ETL Helper is a Python ETL library to simplify data transfer into and out of databases.
https://britishgeologicalsurvey.github.io/etlhelper/
GNU Lesser General Public License v3.0
100 stars 25 forks source link

Allow setting default schema #189

Open rbroth opened 7 months ago

rbroth commented 7 months ago

In oracle, when you write sql code targeting a db object without specifying it's schema, oracle assumes that is the same as the username e.g. if user alice connects to the db and executes SELECT * FROM mytable, oracle will interpret it as SELECT * FROM alice.mytable. If Alice wants her script to work with both dev_hr and prod_hr, she either has to prefix all of her object names with a variable (leading to clunky code), or run

with ORACLEDB.connect(password_variable='DB_PASSWORD') as conn:
    etl.execute("ALTER SESSION SET CURRENT_SCHEMA=dev_hr", conn)`

every time she opens up a db connection.

It is possible to set the default schema for a session, so that you can specify what schema gets set before an unqualified db object name (see e.g. https://python-oracledb.readthedocs.io/en/latest/api_manual/connection.html#Connection.current_schema).
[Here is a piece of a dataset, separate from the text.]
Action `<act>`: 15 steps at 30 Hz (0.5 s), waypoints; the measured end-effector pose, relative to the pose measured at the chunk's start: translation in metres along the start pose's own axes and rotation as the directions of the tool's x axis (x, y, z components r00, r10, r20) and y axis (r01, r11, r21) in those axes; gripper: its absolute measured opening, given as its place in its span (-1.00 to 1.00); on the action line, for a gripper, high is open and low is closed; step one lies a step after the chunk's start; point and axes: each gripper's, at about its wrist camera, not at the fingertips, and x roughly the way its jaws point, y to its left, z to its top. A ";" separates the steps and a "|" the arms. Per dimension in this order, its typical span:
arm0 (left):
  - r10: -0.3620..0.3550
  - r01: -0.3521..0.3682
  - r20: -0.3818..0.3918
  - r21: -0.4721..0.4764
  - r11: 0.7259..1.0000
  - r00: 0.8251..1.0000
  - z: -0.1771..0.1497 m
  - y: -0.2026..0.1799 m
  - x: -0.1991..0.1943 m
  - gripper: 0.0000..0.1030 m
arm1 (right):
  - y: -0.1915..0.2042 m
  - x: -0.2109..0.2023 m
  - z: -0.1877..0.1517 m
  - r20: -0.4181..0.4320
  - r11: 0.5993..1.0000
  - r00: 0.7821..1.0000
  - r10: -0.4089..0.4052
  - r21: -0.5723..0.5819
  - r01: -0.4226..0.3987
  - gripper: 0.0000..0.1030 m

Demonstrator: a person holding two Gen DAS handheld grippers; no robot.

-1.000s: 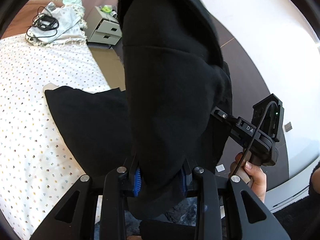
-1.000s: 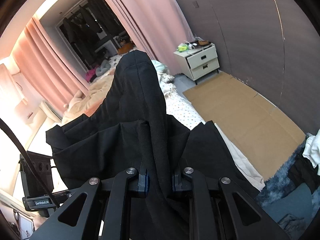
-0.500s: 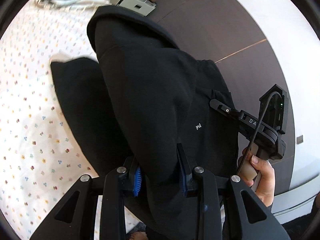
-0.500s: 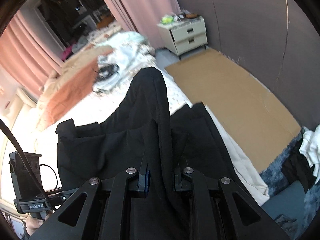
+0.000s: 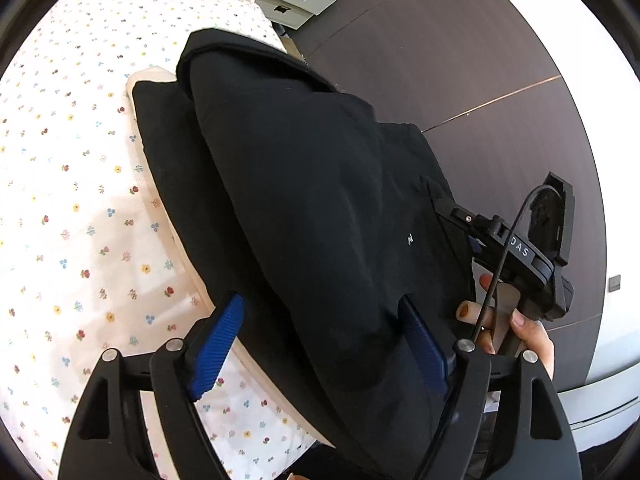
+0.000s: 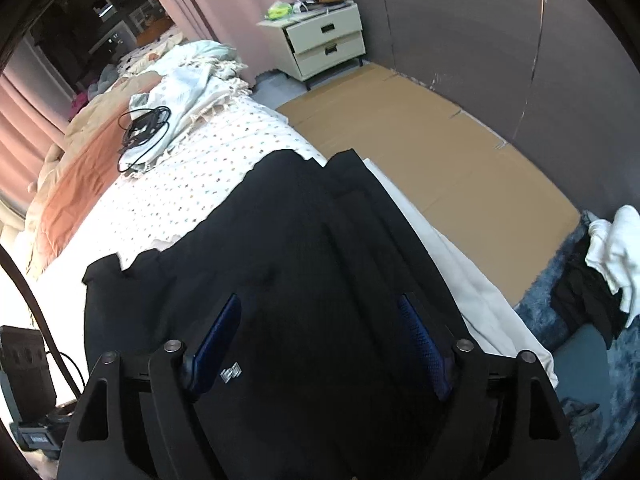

It would be useful if we added an attribute for DBParams that would allow setting the default schema, e.g.:

ORACLEDB = etl.DbParams(
    dbtype='ORACLE',
    host=os.getenv('DB_HOST'),
    port=1521,
    dbname=os.getenv('DB_NAME'),
    user='alice',
    current_schema='dev_hr'
)
volcan01010 commented 7 months ago

Hi @rbroth,

That would be a nice enhancement. I've have to do similar things in PostgreSQL before. We'd need to check the implementation for there, and what we need in SQLite (when you have multiple databases connected that act like schemas) and in MS SQL before we could add it.

In the meantime, the OracleDB docs suggest that the current_schema attribute is read/write, so it should be possible to shorten your code by:

with ORACLEDB.connect(password_variable='DB_PASSWORD') as conn:
    conn.current_schema = "dev_hr"
    ...

You can save setting it each time by defining a function to connect and update the schema in one step:

from contextlib import contextmanager

@contextmanager
def connect_to_schema(db_params, password_variable, schema):
    try:
         conn = db_params.connect(password_variable=password_variable)
         conn.current_schema = schema
         yield conn
    finally:
         conn.close()

# Example usage
with connect_to_schema(ORACLE_DB, "DB_PASSWORD", "dev_hr") as conn:
    result = etl.fetchall("SELECT * FROM my_table", conn)